People who worked for me continued to receive calls from the tabloids, particularly
The Enquirer
, throughout 1998. They were now freely using the word “Parkinson's,” at least in their private conversations with us, though still shying away from making such a declaration in print. Our response was, as it would be with any enquiry of this sort, “No comment,” adding only this: “Print whatever you want to print, but make good and sure you believe it, because if you get it wrong, you know you'll hear from us.” I felt no sense of dishonesty in taking this position. I am not a politician or an elected official, so it's not as if the public interest would somehow be served by publicizing intimate information about my health.

The Enquirer
made the case that my fans have the “right” to know, an argument all too reminiscent of their protestations around the time of the wedding. My reaction was roughly the same. I'm sure that anyone who followed my career might be interested were I to tell them about my situation, but I'm equally sure they would not like the idea I'd been bullied into making such a disclosure, and further, would direct their ire toward the bully. The tabloids know this, and fear a backlash from their readers as much as they fear lawsuits. They held the story.

So who were the tipsters? In the case of the initial Boston items, a number of possibilities came to mind: airport workers, cab and radio-car drivers shuttling me to and from hospitals and clinics, maybe even fellow patients who'd noticed me slipping in and out of the side doors of my doctors' offices.

But really, what did any of it matter? I wasn't going to be consumed by this sort of guessing game. By now I had come too far, and wasn't about to surrender to a paranoia that I understood could be as destructive as any disease. And if
who
was talking didn't interest me,
why
they were talking seemed even less important. People do what they do for their own reasons—it's none of my business finally and wholly out of my control. I could only be concerned about myself and be responsible for my own actions.

In fact, it was that sense of responsibility, much more than the badgering of the checkout counter gossips, that was edging me toward “coming out.” Life would undoubtedly be easier for all of my friends, family, and co-workers if I could be open about my health. And I had a responsibility to myself as well. Not only would my job as a producer be made easier if I didn't have to work so hard at secrecy, but the part of
Spin City
I loved best—acting—would be a lot less stressful.

As it was, each week's show presented a brand-new set of creative and physical challenges. Could I count on my body to respond in performance the same way it had in rehearsal? This gradually became a moot point, as rehearsal became a luxury I could less and less afford—yet another baffling behavior in the eyes of the uninformed, who easily could have interpreted it as arrogance or indifference.

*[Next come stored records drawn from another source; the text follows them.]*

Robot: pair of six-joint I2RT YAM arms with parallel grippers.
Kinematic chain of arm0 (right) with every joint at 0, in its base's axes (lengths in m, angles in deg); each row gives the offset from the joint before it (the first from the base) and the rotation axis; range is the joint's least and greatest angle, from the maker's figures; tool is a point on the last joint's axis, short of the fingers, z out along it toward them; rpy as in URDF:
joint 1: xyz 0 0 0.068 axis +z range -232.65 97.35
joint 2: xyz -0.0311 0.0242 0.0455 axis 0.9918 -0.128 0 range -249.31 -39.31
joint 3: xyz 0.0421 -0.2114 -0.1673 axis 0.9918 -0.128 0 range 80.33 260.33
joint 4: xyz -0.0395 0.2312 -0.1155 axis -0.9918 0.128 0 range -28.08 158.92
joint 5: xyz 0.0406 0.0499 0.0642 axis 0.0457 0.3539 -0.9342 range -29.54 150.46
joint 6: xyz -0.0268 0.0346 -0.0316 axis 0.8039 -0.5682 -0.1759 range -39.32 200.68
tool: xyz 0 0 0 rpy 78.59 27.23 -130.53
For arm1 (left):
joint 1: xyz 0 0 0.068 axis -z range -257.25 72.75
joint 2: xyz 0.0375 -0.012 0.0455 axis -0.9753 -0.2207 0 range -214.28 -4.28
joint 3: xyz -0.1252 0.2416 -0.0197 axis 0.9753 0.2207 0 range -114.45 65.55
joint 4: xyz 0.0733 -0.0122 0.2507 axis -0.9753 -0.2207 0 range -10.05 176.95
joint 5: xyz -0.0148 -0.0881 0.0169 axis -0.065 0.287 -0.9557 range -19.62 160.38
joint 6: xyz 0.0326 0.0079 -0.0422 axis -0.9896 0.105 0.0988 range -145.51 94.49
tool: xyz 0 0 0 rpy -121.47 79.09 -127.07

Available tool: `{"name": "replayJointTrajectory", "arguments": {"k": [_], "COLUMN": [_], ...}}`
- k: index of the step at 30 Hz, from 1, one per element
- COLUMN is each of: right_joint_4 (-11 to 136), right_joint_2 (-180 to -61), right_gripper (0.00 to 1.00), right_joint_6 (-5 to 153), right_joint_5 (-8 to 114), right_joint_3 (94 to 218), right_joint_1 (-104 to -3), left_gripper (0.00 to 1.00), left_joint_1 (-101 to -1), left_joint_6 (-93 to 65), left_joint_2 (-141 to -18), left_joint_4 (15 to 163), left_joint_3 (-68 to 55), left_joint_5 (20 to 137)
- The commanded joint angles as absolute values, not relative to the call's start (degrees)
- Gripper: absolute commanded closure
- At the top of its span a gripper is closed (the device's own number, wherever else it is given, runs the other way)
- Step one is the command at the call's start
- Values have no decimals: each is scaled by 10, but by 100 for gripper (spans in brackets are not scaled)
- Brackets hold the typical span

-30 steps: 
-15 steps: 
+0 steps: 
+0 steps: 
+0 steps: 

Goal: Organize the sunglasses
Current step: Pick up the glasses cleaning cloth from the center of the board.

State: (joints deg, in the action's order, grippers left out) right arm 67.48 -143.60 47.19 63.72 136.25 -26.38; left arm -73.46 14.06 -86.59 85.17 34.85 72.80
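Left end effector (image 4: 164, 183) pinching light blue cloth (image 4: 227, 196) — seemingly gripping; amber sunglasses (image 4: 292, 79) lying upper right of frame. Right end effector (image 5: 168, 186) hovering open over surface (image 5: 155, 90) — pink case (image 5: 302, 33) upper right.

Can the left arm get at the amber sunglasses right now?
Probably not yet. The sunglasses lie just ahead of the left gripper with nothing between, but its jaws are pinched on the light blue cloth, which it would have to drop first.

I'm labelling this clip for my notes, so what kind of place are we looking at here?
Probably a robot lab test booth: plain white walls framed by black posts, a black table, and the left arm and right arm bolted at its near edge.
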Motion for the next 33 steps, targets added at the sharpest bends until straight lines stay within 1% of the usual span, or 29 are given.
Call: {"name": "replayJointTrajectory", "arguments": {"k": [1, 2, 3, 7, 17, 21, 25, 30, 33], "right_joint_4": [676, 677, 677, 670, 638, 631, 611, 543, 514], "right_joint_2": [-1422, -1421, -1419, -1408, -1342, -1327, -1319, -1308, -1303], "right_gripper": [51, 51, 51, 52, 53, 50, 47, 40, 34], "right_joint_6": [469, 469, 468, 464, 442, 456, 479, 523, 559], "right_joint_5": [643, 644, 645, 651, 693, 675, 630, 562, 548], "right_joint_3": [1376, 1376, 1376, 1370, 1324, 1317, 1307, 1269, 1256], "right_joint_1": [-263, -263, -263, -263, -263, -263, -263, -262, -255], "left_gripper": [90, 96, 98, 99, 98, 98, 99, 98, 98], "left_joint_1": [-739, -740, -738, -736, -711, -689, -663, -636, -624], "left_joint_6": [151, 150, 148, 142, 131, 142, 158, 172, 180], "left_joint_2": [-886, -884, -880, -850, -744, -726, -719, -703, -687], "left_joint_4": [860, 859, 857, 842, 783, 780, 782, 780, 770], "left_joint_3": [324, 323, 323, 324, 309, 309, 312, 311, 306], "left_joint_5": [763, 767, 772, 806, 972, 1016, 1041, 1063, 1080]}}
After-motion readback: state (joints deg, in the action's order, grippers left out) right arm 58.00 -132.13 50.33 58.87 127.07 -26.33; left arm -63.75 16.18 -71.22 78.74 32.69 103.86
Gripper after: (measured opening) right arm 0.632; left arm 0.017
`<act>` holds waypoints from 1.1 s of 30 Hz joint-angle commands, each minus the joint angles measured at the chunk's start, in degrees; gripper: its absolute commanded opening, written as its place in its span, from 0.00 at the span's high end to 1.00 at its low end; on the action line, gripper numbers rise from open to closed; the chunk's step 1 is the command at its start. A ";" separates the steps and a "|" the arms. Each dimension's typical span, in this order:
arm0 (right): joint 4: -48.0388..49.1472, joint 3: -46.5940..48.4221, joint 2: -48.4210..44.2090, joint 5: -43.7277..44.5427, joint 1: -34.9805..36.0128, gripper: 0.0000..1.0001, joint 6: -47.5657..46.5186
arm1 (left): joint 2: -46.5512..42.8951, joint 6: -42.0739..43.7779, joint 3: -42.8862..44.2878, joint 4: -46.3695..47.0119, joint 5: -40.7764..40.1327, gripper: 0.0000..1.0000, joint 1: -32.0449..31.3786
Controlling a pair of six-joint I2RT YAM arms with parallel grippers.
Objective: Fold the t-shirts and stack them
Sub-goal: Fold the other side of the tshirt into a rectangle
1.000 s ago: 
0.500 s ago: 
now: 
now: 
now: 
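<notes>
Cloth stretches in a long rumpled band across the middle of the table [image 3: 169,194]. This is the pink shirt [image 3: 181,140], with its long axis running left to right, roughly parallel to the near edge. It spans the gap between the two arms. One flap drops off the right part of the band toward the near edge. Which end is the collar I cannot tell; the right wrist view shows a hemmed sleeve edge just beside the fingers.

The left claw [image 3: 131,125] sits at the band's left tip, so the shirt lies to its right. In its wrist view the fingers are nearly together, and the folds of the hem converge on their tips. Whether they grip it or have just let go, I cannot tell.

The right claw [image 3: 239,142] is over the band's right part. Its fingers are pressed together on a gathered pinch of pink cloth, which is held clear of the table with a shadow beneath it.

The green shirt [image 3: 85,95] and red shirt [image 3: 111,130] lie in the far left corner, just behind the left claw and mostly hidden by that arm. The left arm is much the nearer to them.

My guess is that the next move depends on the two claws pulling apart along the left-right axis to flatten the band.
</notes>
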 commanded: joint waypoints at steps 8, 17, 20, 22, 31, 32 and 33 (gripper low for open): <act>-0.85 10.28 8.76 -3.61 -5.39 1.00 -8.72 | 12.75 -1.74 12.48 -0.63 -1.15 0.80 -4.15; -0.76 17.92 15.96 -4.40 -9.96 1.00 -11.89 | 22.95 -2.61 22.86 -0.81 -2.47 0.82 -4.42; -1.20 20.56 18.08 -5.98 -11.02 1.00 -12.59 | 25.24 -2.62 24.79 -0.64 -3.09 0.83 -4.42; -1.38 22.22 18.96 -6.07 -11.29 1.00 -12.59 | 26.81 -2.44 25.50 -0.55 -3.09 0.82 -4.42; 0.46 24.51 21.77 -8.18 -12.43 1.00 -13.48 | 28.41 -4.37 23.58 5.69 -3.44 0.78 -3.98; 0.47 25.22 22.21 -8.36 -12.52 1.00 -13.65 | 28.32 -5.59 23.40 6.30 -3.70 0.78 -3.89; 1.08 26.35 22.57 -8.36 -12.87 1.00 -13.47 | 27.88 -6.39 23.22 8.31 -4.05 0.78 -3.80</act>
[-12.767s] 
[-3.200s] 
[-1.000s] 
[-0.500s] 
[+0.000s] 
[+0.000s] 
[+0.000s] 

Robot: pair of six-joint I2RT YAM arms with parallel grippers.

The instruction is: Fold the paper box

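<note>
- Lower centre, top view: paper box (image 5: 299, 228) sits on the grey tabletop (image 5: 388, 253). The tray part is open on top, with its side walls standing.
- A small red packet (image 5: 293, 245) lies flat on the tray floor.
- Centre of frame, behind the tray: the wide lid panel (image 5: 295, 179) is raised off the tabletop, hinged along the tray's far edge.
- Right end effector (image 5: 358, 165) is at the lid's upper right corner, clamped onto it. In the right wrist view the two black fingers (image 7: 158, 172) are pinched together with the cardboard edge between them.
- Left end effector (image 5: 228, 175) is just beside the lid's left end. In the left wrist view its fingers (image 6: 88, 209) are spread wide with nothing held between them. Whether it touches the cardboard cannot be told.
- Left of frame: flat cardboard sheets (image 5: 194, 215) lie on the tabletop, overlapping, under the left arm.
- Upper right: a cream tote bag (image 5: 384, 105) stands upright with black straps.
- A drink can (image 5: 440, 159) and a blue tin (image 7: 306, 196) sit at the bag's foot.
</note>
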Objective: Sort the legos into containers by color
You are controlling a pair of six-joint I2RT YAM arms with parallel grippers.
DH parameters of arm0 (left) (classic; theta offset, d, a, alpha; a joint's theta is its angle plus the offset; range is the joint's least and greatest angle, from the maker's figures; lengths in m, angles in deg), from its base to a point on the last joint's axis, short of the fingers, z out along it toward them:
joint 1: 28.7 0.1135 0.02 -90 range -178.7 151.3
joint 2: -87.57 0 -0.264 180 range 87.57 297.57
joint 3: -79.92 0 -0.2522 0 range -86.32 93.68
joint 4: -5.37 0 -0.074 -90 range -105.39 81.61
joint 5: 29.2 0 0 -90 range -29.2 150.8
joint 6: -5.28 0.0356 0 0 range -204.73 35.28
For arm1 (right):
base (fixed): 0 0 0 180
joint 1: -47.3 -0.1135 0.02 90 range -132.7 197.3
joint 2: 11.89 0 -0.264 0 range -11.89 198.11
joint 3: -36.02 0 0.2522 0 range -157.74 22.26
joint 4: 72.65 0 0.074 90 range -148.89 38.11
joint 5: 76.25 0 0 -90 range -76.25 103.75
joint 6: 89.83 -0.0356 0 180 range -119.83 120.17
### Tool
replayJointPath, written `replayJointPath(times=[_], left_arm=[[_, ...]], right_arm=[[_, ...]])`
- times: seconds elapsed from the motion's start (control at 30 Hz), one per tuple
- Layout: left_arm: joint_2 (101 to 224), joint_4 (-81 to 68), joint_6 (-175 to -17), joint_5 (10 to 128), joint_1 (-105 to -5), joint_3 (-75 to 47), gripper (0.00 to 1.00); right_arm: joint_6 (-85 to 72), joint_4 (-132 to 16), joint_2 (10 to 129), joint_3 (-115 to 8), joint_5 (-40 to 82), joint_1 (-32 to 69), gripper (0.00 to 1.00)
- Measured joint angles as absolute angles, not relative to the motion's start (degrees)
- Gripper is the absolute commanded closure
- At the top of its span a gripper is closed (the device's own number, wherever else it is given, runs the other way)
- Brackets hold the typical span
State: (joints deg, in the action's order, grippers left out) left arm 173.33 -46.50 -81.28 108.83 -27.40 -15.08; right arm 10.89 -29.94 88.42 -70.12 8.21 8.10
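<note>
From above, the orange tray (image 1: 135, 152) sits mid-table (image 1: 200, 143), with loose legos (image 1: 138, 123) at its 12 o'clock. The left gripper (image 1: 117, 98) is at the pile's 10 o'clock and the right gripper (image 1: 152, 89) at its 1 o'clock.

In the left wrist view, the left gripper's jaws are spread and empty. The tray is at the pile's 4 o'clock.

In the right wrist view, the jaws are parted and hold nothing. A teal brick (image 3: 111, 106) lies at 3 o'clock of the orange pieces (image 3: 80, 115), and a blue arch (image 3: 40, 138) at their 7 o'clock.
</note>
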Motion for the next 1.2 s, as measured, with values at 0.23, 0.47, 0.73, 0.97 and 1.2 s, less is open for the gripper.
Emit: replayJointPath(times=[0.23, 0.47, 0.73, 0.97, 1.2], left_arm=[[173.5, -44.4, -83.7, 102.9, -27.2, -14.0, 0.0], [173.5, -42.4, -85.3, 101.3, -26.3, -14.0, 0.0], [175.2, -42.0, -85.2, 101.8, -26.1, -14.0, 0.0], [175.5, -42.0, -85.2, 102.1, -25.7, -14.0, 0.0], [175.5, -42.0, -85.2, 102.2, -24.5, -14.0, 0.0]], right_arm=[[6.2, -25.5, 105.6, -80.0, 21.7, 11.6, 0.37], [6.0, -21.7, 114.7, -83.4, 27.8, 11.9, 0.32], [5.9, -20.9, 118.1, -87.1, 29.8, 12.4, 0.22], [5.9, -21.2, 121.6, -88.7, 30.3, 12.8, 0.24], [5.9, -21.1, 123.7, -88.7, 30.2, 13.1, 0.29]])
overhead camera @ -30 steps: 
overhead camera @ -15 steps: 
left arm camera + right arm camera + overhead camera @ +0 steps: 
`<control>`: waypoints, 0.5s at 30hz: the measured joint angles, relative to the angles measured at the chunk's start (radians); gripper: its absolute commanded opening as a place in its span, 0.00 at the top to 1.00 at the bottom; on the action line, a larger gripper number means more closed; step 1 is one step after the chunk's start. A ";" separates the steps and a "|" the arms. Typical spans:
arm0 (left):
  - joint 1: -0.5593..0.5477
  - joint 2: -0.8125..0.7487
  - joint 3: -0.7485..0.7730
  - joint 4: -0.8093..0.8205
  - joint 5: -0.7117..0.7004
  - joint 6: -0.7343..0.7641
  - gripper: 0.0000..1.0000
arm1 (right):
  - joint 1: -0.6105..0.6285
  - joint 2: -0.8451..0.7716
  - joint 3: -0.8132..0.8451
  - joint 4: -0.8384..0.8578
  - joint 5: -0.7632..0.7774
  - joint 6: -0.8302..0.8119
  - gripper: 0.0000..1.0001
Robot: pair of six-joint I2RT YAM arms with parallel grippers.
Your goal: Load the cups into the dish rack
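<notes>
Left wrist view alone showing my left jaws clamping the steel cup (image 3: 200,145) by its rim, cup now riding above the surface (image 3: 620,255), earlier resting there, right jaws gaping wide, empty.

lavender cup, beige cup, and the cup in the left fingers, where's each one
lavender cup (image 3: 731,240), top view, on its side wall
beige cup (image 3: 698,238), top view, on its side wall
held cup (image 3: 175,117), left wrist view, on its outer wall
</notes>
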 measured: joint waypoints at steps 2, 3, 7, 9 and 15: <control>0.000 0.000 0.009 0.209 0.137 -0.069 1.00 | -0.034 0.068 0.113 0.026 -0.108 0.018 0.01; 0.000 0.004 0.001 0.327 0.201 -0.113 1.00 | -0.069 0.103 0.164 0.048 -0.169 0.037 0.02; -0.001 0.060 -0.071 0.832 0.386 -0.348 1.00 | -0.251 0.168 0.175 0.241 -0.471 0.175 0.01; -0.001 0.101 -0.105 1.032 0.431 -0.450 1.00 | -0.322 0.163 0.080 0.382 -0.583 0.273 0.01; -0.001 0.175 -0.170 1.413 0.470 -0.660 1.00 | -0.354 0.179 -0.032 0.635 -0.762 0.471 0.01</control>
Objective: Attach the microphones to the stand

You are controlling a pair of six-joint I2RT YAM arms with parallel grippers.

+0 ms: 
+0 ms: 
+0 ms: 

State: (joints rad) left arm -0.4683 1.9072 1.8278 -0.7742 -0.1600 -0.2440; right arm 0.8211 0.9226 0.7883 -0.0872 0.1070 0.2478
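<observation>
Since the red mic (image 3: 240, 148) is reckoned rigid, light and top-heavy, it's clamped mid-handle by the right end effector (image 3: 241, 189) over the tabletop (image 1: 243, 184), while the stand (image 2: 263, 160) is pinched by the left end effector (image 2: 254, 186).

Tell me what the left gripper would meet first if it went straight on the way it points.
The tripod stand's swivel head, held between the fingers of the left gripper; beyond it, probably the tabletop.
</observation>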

By now I could see that the strain I put myself (and everybody else) through by trying to be funny without being upstaged by my invisible pet elephant was as absurd as it was exhausting. Whatever I appeared to be doing onstage, I was, in fact, doing something else: hiding symptoms with a repertoire of little tricks and distracting maneuvers—manipulating props, leaning against walls and furniture, and when all else failed, jamming my hands into my pockets. Many days I had to concentrate more on my physical relationship to the scene unfolding around me than to emotional, comedic, or dramatic content. All the while I was doing the math—how long since the last pill? . . . how long until it wears off? And at what point in the show will I have to take another? “Please . . . let it be during a scene I'm not in.”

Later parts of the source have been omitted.